Consideriamo poi che l’attuale situazione dei cambiamenti climatici non ci consente di continuare ad aumentare le emissioni di CO2. Nella nostra atmosfera non ce n’è mai stata tanta! Come possiamo affermarlo? I dati provengono dalle ricerche effettuate in Antartide da diverse nazioni. Lo studio delle “carote” di ghiaccio prelevate a diverse profondità ha permesso di analizzare la composizione chimica dell’aria presente nelle “bolle” che vi erano rimaste intrappolate. Si è potuti risalire almeno fino  a 420.000 – 500.000 anni fa. Ebbene la concentrazione del CO2 non è mai stata così elevata.
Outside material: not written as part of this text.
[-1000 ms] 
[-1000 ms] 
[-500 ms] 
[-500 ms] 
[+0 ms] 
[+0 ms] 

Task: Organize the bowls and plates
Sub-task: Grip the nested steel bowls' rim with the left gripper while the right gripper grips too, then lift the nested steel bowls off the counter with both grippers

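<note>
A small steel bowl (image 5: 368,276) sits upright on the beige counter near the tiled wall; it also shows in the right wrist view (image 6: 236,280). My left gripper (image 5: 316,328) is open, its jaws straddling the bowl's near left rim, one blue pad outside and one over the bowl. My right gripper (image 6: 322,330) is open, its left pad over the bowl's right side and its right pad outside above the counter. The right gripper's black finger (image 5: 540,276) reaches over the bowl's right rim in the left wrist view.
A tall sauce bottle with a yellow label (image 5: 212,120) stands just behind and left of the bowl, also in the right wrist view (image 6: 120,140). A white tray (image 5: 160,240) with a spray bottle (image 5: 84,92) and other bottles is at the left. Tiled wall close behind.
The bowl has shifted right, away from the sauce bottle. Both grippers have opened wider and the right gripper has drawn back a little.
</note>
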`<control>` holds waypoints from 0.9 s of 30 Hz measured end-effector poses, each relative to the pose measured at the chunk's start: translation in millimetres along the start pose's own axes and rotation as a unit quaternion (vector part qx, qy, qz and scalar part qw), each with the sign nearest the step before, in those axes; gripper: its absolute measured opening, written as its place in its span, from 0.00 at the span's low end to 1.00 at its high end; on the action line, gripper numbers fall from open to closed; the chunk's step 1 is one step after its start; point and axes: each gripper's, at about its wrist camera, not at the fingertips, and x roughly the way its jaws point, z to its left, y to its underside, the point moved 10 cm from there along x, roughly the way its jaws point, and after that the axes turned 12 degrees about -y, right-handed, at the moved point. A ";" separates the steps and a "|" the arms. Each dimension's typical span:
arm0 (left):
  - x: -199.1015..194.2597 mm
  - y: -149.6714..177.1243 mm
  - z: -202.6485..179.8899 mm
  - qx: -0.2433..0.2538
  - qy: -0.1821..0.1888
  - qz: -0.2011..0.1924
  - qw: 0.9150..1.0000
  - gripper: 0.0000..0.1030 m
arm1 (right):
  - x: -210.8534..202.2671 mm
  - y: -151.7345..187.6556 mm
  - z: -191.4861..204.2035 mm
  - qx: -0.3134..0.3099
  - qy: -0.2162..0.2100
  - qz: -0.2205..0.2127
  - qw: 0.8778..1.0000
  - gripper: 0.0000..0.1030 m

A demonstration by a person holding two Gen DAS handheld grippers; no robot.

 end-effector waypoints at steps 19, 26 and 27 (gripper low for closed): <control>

L’aumento brusco, che è tuttora in atto, coincide proprio con la rivoluzione industriale e l’uso massiccio delle fonti di energia fossile. Tutti gli studiosi concordano: il biossido di carbonio è il principale gas ad effetto serra; lascia passare i raggi solari che riscaldano la Terra, ma trattiene i raggi infrarossi emessi dal nostro pianeta che in tal modo non riesce a raffreddarsi come ha sempre fatto. Qualche azienda (ad esempio la Sei, controllata dalla società svizzera Repower), nelle centrali in fase di costruzione prevede, grazie a contributi della Comunità Europea, sistemi “Ccs” (CO2 capture & storage) che aprono però altri problemi: la sostenibilità commerciale e l’individuazione di siti di conservazione del gas.

     Il secondo grafico mostra il costante aumento del CO2 atmosferico dal 1800 ad oggi. I dati della CO2 atmosferica in ppm (parti per milione) sono di Lester Russell Brown, scrittore, ambientalista ed economista statunitense,  fondatore e direttore del Worldwatch Institute di Washington, autore di numerose pubblicazioni.  Il Washington Post lo ha definito “uno dei più influenti opinionisti del mondo”. Appare evidente la necessità di un’inversione di tendenza, pena variazioni climatiche estreme in molte parti del pianeta, una perdita consistente delle riserve d’acqua dolce immagazzinate sotto forma di ghiacci, alluvioni e disastri sempre più frequenti lungo le coste basse di alcune regioni del globo e lungo i corsi d’acqua. I modesti risultati della Conferenza di Durban, conclusa poche settimane fa, purtroppo non inducono all’ottimismo.

I valori attuali del CO2 atmosferico vengono aggiornati mensilmente, nella colonna di destra sull’altro blog, in base ai dati dell’Osservatorio statunitense di Mauna Loa.